MATERIAL FOR THIS TASK:
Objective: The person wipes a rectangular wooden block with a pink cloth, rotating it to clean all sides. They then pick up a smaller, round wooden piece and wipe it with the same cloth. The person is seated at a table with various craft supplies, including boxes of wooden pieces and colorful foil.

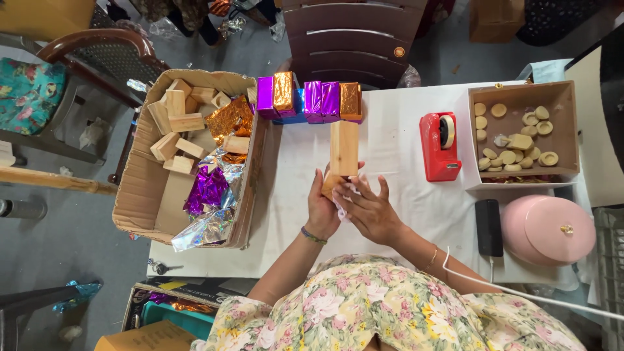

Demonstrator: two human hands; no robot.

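Both hands, the left hand [323,209] and right hand [369,209], clamp the near end of a smooth rectangular pale wooden block [344,151] over bare white tablecloth [292,195], shiny foil-wrapped blocks [311,99] lined beyond

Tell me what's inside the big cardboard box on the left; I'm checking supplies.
The cardboard box holds plain wooden blocks toward the back, with crumpled foil sheets in gold, purple and silver beside them. Anything beneath the foil and blocks is covered.
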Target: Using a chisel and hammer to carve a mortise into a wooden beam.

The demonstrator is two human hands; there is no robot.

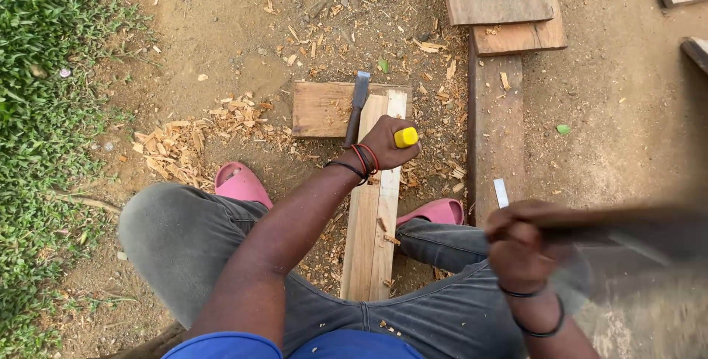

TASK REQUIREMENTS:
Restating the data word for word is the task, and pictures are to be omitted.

SOLUTION:
Objective: The person wipes a rectangular wooden block with a pink cloth, rotating it to clean all sides. They then pick up a smaller, round wooden piece and wipe it with the same cloth. The person is seated at a table with various craft supplies, including boxes of wooden pieces and colorful foil.


Demonstrator: two human hands; no robot.

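Both hands, the left hand [323,209] and right hand [369,209], clamp the near end of a smooth rectangular pale wooden block [344,151] over bare white tablecloth [292,195], shiny foil-wrapped blocks [311,99] lined beyond

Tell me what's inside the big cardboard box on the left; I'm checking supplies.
The cardboard box holds plain wooden blocks toward the back, with crumpled foil sheets in gold, purple and silver beside them. Anything beneath the foil and blocks is covered.
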Target: Using a chisel and hammer to carve a mortise into a wooden beam.

The demonstrator is two human hands; there is no robot.

This output is complete as it stands.